Perro de agua taller
Para llegar al taller de Ana se necesita bajar una larga loma pavimentada. Su barrio, Quinta Hispania, se encuentra entre las montañas cafeteras con una vista inigualable al paisajismo caldense. Ubicado en el sótano de su casa –que tiene acceso directo a la calle–, se encuentra el amplio cuarto de paredes blancas y azul celeste, ambientando el espacio con repisas llenas de materiales, hojas secas, ramos de flores, escritorios, cajones llenos de carteles y mucho arte propio.

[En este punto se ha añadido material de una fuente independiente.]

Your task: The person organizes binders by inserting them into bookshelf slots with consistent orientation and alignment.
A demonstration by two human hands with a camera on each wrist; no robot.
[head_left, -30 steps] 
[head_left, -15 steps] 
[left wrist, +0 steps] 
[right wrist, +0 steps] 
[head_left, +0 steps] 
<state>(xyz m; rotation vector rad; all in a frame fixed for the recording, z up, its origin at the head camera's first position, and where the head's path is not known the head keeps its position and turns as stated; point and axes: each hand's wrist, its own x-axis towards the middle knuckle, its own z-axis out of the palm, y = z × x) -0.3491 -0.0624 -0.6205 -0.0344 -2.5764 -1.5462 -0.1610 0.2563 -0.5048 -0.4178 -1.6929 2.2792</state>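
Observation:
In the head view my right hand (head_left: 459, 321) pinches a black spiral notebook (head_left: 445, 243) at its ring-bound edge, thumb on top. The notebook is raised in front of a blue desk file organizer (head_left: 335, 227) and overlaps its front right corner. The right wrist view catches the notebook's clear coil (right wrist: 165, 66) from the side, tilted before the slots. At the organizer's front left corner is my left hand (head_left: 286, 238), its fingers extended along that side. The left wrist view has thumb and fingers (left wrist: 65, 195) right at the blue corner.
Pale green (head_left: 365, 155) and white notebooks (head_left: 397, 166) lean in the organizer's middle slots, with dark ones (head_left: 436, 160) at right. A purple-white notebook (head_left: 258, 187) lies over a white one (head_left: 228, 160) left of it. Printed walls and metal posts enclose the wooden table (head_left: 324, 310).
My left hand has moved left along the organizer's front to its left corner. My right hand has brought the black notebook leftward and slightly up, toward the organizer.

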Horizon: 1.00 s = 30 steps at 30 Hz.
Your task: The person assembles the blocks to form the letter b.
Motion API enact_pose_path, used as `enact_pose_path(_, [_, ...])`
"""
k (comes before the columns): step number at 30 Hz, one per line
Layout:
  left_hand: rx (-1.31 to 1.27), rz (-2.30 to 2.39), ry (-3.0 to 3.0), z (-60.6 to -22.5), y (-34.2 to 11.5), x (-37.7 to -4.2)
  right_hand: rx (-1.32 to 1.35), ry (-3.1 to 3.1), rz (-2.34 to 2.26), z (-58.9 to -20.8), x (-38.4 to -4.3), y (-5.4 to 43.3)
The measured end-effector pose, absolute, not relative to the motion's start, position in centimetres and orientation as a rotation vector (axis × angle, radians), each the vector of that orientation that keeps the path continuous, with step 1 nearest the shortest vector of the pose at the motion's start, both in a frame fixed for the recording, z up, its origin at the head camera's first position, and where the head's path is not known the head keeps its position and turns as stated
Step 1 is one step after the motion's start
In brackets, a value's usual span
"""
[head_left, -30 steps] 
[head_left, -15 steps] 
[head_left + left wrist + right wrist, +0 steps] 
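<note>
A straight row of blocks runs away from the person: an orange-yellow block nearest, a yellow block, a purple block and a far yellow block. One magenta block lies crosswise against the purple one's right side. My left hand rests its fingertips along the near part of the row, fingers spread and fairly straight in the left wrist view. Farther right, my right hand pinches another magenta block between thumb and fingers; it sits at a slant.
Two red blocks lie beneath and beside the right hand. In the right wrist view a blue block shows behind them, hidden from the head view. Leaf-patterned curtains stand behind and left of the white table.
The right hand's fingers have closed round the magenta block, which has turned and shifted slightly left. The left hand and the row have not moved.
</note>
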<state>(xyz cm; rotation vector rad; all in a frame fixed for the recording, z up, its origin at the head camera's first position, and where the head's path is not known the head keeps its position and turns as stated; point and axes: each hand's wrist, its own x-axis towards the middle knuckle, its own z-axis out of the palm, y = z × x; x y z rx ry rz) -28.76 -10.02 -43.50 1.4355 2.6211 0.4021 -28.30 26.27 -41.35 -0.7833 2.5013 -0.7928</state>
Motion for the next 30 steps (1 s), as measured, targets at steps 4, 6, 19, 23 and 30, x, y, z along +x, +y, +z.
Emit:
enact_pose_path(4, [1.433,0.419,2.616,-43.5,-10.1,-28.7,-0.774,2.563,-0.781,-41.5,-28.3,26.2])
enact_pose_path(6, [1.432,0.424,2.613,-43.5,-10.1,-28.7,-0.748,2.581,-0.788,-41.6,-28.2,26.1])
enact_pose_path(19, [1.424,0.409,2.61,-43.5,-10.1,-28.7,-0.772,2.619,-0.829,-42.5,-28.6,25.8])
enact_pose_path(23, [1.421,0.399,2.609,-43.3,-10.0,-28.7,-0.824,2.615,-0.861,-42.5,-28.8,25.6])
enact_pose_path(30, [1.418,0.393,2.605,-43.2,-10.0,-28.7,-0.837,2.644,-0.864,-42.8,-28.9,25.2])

El taller en un comienzo se llamaba Manera Negra –una técnica conocida del grabado–, pero por temas legales tuvieron que cambiarle el nombre al que sostiene actualmente. La artista, oriunda de Mariquita (Tolima), rememora la pequeña quebrada cercana a la finca heredada de su papá. Cuenta cómo su padre lograba clavarse allí, mientras que ahora a su hijo el agua le llega a los tobillos.
Por aquella zona habitaban muchas nutrias, coloquialmente conocidas como “perros de agua”. El apodo a las nutrias le quedó resonando, rebautizando su espacio creativo con un nombre que honrara sus raíces y las de su familia: Perro de Agua Taller
Desde la llegada de Federico –su hijo– sus rutinas cambiaron drásticamente, ya que sacar tiempo para crear obra propia se ha vuelto una tarea difícil. «Ser artista, emprendedora y mamá soltera me consume mucho tiempo, pero ya es algo que dejó de preocuparme tanto. Antes decía ah, hijueputa, me voy a quedar haciendo tarjetas para emprendimientos, a qué horas puedo hacer lo mío, aun así cuando no estoy haciendo grabado o no lo estoy pensando, pues estoy saliendo a pegar los que ya tengo».

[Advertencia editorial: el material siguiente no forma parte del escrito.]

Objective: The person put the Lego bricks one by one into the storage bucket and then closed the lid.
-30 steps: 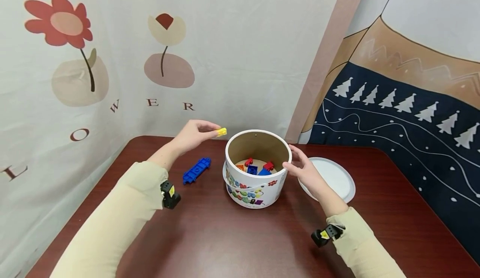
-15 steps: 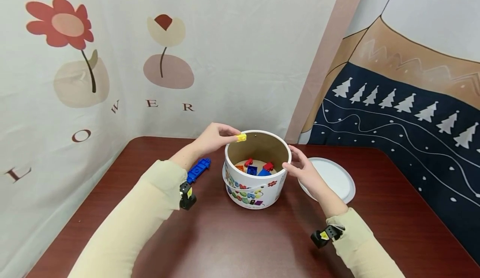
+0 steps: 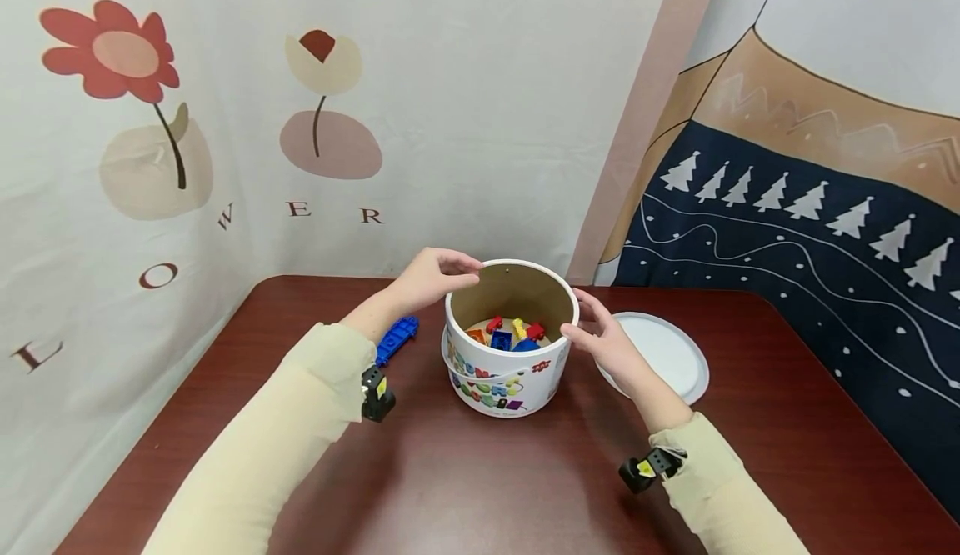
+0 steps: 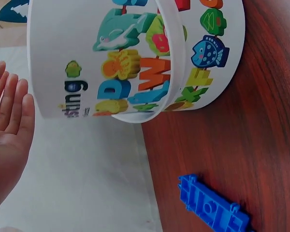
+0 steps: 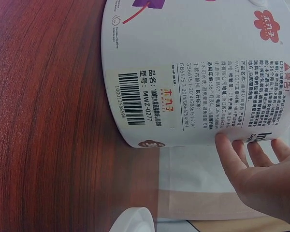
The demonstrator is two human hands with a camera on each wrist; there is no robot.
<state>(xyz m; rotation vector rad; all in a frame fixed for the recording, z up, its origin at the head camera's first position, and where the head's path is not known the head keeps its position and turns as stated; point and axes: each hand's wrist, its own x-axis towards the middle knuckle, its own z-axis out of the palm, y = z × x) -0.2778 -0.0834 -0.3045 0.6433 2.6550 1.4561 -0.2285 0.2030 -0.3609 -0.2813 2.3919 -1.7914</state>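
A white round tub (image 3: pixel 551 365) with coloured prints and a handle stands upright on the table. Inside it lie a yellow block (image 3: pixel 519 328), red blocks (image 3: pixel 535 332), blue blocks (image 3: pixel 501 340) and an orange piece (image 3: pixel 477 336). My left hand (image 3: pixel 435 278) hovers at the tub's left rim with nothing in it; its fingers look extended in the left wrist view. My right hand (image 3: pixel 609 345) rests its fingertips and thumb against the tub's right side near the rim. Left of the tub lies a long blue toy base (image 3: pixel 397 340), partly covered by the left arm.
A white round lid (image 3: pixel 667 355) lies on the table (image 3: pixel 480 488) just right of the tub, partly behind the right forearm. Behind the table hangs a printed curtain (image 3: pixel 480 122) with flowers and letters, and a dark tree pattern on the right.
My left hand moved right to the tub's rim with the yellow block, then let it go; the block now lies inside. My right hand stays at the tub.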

Ser mamá fue una línea de causalidades para Ana. De no haber sido por eso no habría llegado a la capital caldense y, quizá, no habría llegado a abrir su propio taller de grabado.
En Perro de Agua todos los procesos de producción son naturales, desde el papel hasta el engrudo que se usa para pegar los carteles en la calle. Lo que más disfruta de estos procesos artesanales es ver cómo una idea se puede materializar y transformar cuando se mandan a imprimir los diseños. «Cuando se vuelve cartel cambian muchas cosas, como el color o las líneas originales. Poder también transformarlo digitalmente y jugar con esto es bonito. Siempre va a tener un gran valor para mí que la gente quiera coleccionar o se interese por las técnicas del grabado», concluye.

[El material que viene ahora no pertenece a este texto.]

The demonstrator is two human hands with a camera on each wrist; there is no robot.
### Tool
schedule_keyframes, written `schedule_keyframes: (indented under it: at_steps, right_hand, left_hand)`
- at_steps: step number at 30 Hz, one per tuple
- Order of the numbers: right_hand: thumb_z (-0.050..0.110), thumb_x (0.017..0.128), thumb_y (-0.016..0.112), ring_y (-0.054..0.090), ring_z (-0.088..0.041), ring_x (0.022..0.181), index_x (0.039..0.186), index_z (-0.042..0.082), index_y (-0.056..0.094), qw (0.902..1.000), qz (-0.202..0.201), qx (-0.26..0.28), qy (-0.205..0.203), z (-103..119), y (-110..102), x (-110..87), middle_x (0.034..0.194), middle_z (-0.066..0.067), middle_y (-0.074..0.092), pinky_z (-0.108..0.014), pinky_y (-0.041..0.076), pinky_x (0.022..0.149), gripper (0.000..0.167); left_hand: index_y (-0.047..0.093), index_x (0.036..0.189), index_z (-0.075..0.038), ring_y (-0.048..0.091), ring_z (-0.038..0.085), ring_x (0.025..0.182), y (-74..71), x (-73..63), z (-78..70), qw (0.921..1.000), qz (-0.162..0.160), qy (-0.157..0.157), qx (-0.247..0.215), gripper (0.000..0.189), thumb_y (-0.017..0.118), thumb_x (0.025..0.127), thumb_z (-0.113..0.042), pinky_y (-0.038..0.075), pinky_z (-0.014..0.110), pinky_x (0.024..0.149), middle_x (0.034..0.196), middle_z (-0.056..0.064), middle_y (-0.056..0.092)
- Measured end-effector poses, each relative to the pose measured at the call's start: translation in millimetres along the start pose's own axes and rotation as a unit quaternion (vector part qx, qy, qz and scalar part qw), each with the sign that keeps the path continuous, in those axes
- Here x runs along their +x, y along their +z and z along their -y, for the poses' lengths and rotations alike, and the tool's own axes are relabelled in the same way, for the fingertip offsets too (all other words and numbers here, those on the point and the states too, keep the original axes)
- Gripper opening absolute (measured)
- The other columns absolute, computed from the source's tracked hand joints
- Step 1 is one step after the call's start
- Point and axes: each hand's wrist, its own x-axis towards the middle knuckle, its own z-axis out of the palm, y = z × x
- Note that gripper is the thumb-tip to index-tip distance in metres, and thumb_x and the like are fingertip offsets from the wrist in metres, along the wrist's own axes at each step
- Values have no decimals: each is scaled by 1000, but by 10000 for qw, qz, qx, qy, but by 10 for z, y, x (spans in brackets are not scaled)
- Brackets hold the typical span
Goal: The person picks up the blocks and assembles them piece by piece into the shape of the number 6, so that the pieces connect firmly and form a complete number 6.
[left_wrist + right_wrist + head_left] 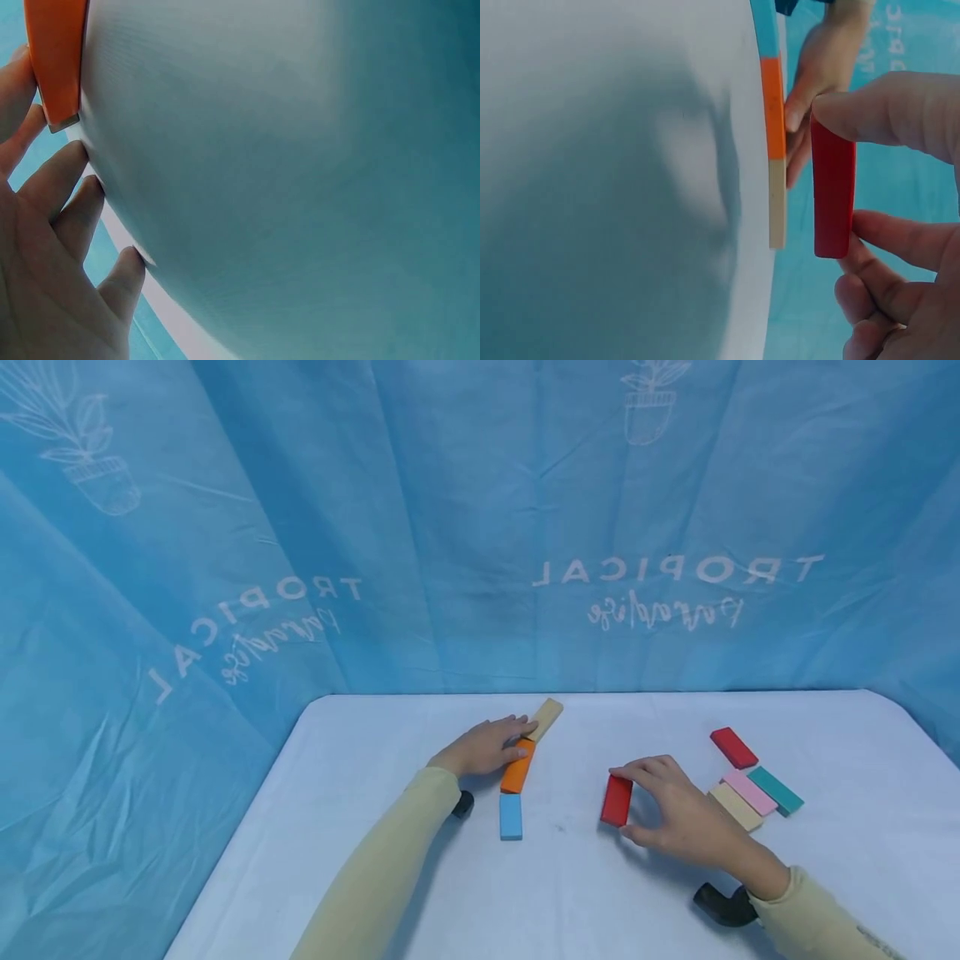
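Observation:
My right hand (678, 814) pinches a red wooden block (617, 800) lengthwise between thumb and fingertips. In the right wrist view this red block (832, 187) is held above the white tabletop. My left hand (487, 746) lies beside a line of blocks, fingers fairly straight. Its thumb touches the orange block (518, 767), while a fingertip reaches the plain wooden block (547, 718) at the far end. Nearest me in that line is a light blue block (511, 817). In the left wrist view the orange block (58, 60) shows by the thumb.
Right of my right hand lie another red block (734, 747), a green block (776, 790), a pink block (750, 793) and a second plain wooden block (735, 807). A blue printed curtain (465, 527) hangs behind the white table (360, 735).

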Motion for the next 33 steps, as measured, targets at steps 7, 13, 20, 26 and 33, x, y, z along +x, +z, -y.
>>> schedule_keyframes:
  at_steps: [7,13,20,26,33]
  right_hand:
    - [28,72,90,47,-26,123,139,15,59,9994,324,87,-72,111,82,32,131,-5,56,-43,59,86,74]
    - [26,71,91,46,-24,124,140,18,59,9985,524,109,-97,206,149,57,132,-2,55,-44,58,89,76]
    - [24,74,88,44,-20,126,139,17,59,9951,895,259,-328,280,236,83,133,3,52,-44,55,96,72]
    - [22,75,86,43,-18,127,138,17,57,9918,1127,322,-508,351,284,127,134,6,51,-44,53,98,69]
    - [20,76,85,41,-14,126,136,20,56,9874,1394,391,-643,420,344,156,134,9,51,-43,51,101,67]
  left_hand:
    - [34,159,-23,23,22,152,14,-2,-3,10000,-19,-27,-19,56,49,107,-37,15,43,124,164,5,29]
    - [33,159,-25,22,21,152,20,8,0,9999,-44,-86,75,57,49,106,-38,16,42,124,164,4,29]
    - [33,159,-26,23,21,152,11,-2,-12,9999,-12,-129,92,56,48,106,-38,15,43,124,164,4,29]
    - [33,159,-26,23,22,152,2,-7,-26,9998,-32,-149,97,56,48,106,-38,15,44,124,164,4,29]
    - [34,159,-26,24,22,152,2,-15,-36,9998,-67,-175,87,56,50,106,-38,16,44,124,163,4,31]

Este es un espacio abierto para todos quienes quieran unirse y conocer más de los procesos llevados a cabo a nivel nacional de empapelar la ciudad. La gráfica nacional se nutre por el intercambio entre artistas de distintas ciudades del país. A Manizales llegan carteles de Cali, Medellín, Popayán y Bogotá, gracias al vínculo que creó Ana con el fundador de Fogueo Cartelero –colectivo de la capital–, encargándose de mantener vivo el legado del cartel como arte urbano.